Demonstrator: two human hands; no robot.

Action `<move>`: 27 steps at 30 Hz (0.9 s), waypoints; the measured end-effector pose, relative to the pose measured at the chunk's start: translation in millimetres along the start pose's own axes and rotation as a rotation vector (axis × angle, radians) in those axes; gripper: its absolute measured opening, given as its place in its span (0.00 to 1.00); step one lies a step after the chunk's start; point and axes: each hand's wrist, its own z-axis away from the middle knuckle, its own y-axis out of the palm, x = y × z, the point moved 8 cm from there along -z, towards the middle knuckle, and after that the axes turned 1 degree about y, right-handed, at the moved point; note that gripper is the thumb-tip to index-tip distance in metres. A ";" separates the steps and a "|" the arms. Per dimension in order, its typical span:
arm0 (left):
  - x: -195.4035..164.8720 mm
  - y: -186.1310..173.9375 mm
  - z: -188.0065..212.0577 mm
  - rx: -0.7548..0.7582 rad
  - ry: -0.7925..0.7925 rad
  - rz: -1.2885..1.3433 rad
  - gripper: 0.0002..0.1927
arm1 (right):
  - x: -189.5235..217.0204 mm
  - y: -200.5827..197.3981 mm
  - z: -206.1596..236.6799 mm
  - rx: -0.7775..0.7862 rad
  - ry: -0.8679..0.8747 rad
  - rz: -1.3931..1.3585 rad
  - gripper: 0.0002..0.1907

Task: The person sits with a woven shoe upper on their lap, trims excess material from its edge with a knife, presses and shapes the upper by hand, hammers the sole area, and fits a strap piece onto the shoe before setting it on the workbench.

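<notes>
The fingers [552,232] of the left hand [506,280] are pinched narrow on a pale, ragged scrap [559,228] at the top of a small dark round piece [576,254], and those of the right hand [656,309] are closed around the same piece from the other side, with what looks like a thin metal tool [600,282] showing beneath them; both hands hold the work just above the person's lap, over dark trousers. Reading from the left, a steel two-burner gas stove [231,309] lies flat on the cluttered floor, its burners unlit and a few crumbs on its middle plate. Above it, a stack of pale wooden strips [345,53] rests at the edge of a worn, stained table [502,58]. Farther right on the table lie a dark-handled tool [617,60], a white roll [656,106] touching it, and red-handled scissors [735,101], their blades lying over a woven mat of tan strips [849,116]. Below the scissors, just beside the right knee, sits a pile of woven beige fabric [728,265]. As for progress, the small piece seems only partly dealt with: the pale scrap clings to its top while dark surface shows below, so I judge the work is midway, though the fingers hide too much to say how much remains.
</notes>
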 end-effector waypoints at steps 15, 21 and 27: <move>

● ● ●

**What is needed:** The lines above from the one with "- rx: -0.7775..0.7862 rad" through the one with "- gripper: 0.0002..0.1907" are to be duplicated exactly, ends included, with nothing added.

**Response box:**
  - rx: -0.7775..0.7862 rad
  - ry: -0.8679..0.8747 rad
  - rz: -1.3931..1.3585 rad
  - gripper: 0.0002..0.1907

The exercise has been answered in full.